By default, this method accepts a regular expression of \\s+
as a delimiter for separating values. Alternatively, you can use your own regular expression.
>>> df = pd.read_clipboard(sep='\\s+')
This is especially handy as it saves you from writing the data by hand meaning that you’re less prone to making mistakes if it was done manually.
5. Import from Excel
Let’s be honest, everyone has used Microsoft Excel (other spreadsheet software is available) at some point in their lives. If I’m honest, I still use it a lot and it remains one of the most popular ways of sending tabulated data to others.
Let’s suppose that someone has sent some data to you that is stored in an excel spreadsheet, the pd.read_excel()
method can be used to read the data as if it were a simple CSV file.

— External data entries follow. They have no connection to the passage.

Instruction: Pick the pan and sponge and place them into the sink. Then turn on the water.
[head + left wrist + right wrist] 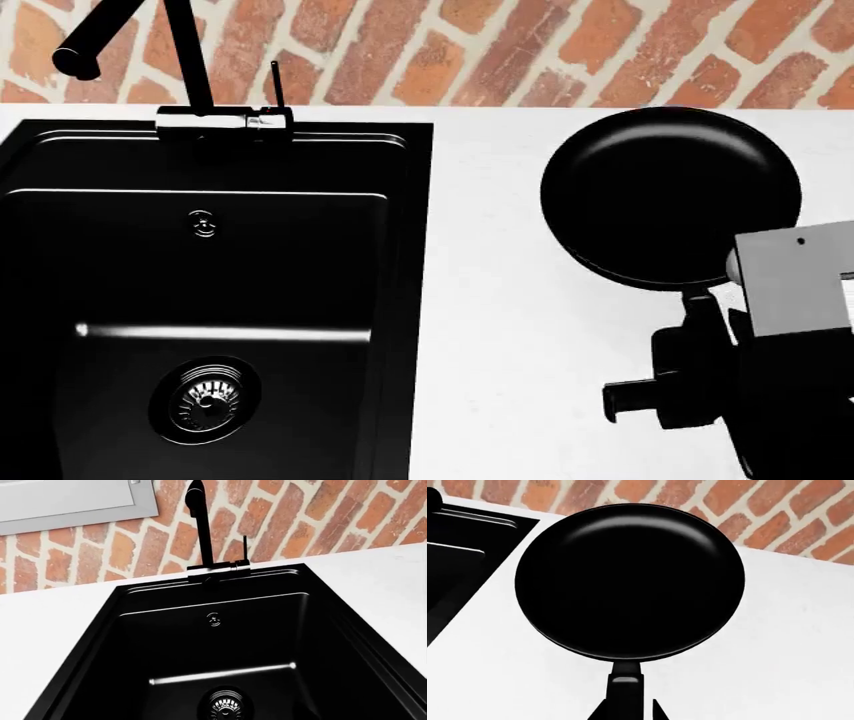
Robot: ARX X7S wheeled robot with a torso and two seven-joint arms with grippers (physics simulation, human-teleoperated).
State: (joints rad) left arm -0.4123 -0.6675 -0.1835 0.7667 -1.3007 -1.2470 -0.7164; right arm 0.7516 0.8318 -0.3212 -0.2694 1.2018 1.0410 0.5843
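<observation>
Left wrist view showed me only the empty sink, faucet dry, left fingers unseen; head view put the pan on the counter beside it, right gripper at its handle; right wrist view couldn't settle whether I'd clenched it, so gripping and lifting seemed next.

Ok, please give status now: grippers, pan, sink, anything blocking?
Right gripper at the pan handle, grip unclear. Left gripper out of view. Pan on counter, right of sink. Sink holds nothing, no water. Sponge unseen.
</observation>
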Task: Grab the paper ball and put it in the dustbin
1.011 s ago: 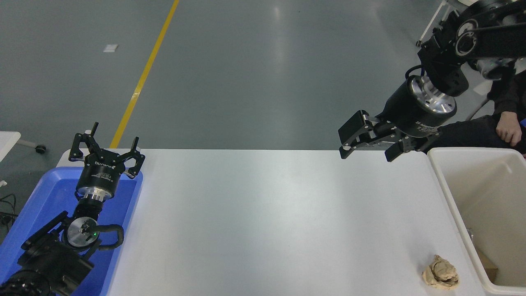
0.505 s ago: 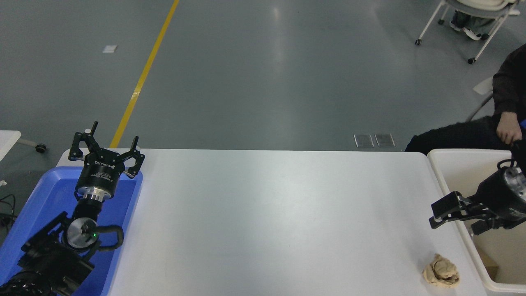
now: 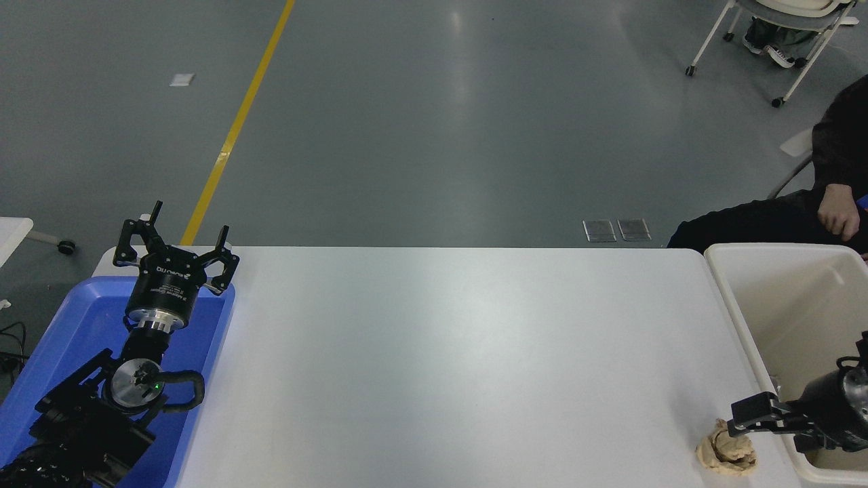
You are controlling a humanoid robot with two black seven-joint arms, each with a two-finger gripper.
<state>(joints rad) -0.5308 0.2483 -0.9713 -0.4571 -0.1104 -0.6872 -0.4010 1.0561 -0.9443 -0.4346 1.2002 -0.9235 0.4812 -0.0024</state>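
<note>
I see the ball (image 3: 727, 455) lying on the table (image 3: 447, 366), at its near right corner, just beside the bin (image 3: 746, 325) and outside its left wall. The right gripper (image 3: 770, 423) comes in from the right edge, low over the bin's rim, pointing left toward the ball. Its upper finger (image 3: 753, 411) reaches over the top of the ball, right at its upper edge; I can't say for sure whether it touches the paper. The other finger sits lower and back, over the bin's rim, so the jaws stand apart and the ball is not between them: it lies just below and left of the forward finger.

Across the table, well apart from all this, my left gripper (image 3: 175, 244) is parked over the blue tray (image 3: 74, 318) at the lower left, fingers spread wide. At the far right, beyond the bin, a person's hand (image 3: 837, 218) rests on a dark-clad knee.
</note>
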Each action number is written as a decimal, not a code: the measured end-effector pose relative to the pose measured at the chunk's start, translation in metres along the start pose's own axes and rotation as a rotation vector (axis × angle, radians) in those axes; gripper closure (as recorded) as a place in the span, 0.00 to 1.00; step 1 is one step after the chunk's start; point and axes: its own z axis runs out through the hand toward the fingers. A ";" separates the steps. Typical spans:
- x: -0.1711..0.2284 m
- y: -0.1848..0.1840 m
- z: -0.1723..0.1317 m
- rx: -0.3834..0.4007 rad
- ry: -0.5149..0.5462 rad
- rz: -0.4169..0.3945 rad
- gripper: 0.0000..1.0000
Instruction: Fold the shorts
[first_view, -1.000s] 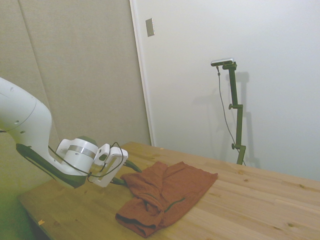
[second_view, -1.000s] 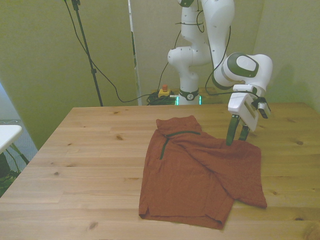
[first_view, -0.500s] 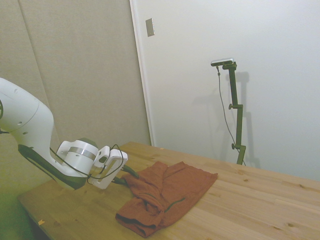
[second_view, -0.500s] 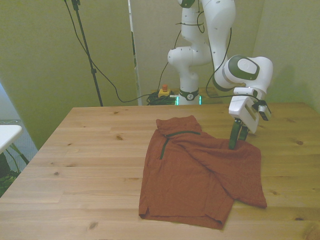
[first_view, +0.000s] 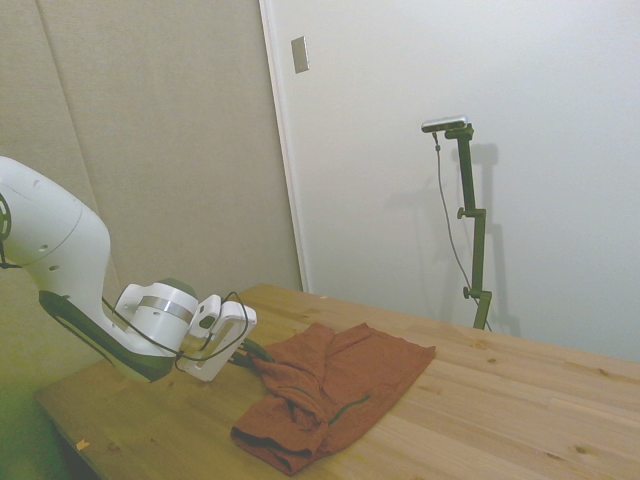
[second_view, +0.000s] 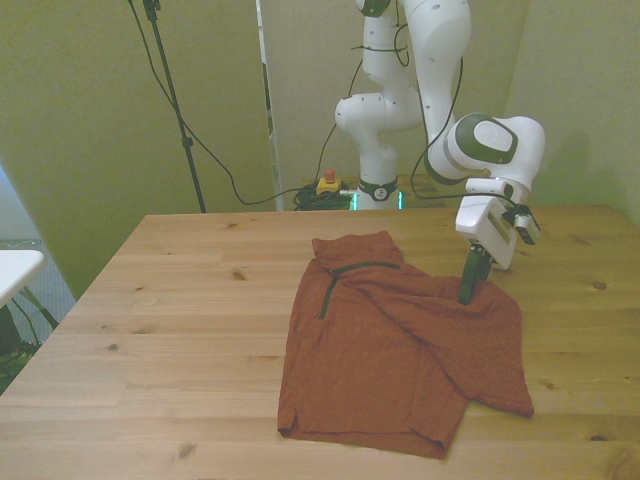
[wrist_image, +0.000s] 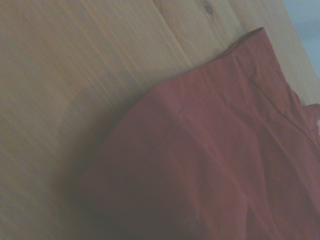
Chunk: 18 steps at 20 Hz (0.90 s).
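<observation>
The rust-red shorts (second_view: 400, 345) lie partly folded on the wooden table (second_view: 180, 300), with a dark zipper line near their far edge. In the side view the shorts (first_view: 335, 385) are bunched, one layer over another. My gripper (second_view: 468, 290) is down at the shorts' far corner on the front view's right, its dark fingers together and pinching the fabric edge. From the side, the gripper (first_view: 257, 353) meets the cloth at its near-left corner. The wrist view shows blurred shorts fabric (wrist_image: 215, 160) raised slightly over the wood.
A dark tripod stand (second_view: 172, 90) and cables are behind the table on the front view's left. A white surface edge (second_view: 15, 268) shows beside the table at the far left. Bare wood (second_view: 580, 290) surrounds the shorts.
The fingers, apart a second ago, have lowered onto the shorts' corner and shut on the fabric edge. The shorts have hardly shifted.
</observation>
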 end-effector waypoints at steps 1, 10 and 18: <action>0.005 0.001 -0.002 0.002 0.008 0.007 1.00; 0.091 0.083 -0.026 -0.039 0.091 0.157 1.00; 0.136 0.202 0.014 -0.091 0.052 0.313 1.00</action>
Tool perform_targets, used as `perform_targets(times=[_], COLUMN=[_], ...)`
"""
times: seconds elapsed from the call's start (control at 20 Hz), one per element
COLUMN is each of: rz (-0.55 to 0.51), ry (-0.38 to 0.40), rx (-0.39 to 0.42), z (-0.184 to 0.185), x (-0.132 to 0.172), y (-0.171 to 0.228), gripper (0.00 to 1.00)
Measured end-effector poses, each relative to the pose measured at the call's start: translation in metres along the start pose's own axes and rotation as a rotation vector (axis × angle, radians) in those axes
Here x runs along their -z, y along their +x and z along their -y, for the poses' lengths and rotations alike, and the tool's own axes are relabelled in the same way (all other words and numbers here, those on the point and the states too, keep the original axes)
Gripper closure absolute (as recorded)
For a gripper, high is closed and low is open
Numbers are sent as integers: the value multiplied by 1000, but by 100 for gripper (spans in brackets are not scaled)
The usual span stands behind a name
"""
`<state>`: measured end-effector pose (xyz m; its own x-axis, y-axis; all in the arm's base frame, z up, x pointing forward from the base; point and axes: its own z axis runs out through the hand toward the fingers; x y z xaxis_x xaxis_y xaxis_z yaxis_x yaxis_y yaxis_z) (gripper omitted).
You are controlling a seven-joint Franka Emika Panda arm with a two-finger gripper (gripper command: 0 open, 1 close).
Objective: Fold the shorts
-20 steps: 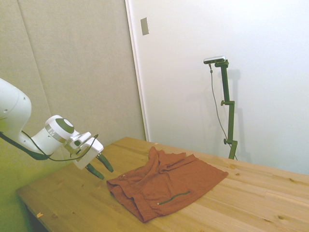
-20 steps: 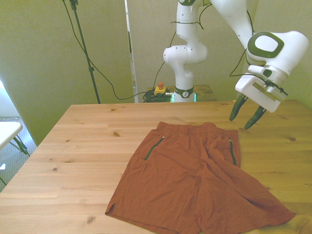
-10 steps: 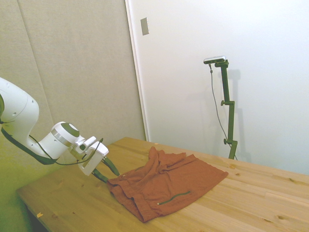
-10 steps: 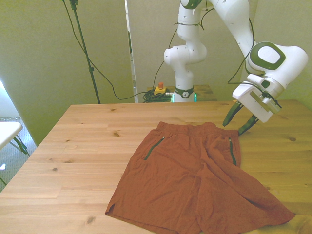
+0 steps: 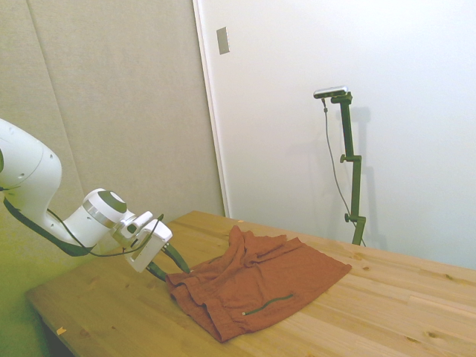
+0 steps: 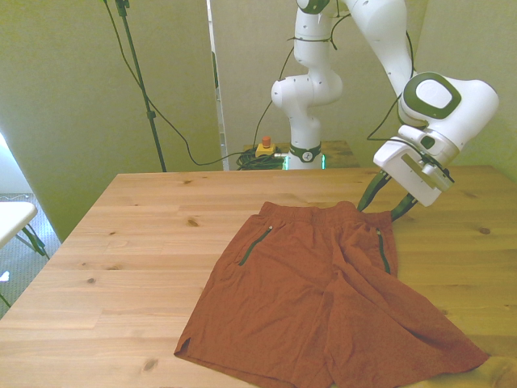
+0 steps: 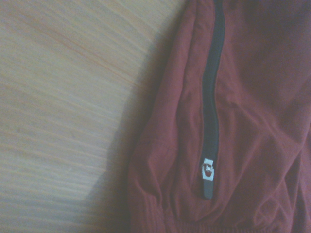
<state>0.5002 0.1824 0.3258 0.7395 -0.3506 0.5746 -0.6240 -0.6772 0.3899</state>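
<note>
Nothing folded yet: rust-orange shorts (image 6: 323,299) spread flat on the wooden table (image 6: 137,242), both legs open. Gripper (image 6: 383,205) parted, gripping nothing, poised at the waistband corner, dark-green zipper pocket (image 7: 211,97) just below the jaws. Grasp, lift and fold-over all remaining, by the look of it.

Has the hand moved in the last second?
Yes. The hand came down and toward the front view's left, reaching the shorts' waistband corner.

Side cam off-table; front cam opposite; wrist close-up; all share shorts (image 6: 323,299)
</note>
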Motion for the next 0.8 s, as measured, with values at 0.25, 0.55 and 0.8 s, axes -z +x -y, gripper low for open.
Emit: perform_targets(times=[0.25,0.55,0.8], rz=[6,12,18], ry=[10,35,34], rx=[9,18,28], z=[-3,-3,-7], x=[-1,-3,-7], y=[-5,-12,-18], gripper=[100,100,100])
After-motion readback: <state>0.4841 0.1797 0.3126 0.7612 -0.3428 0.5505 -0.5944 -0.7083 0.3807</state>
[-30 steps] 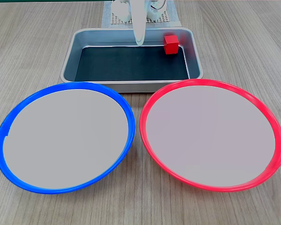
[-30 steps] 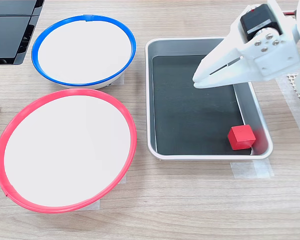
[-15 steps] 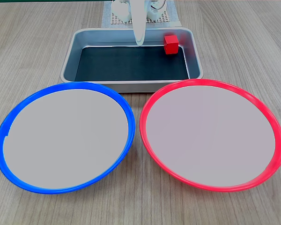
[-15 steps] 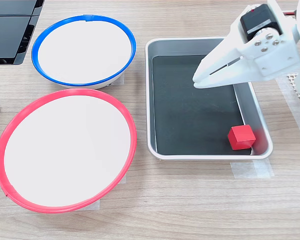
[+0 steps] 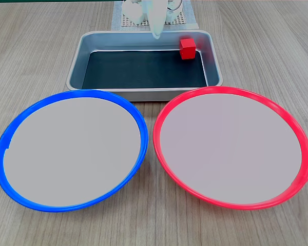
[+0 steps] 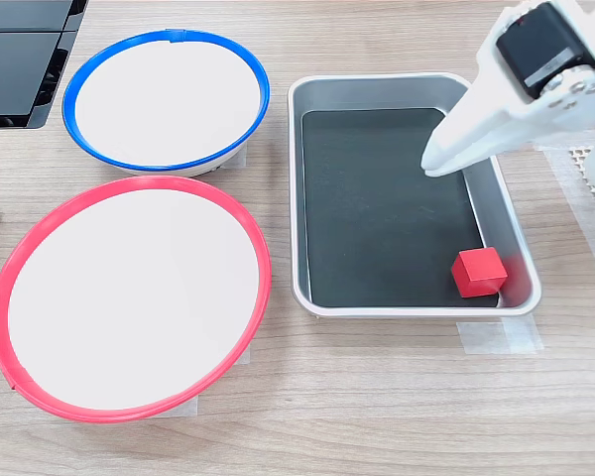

One thing to bear in mind is that spreadsheet software allows users to segment multiple spreadsheets using sheets within a single file. Accessing data from a specific sheet can be achieved using the sheet_name
parameter.
>>> df = pd.read_excel('my_spreadsheet.xlsx', sheet_name='Sheet 1')
Conclusions
In summary, this blog post features some of the most useful panders shortcuts I use daily. Let me know if I’m missing any obvious ones as I’m sure there are many more than the ones I’ve listed here. Overall, panders is an incredibly useful Python package and it has so many different features for manipulating, reading and writing data.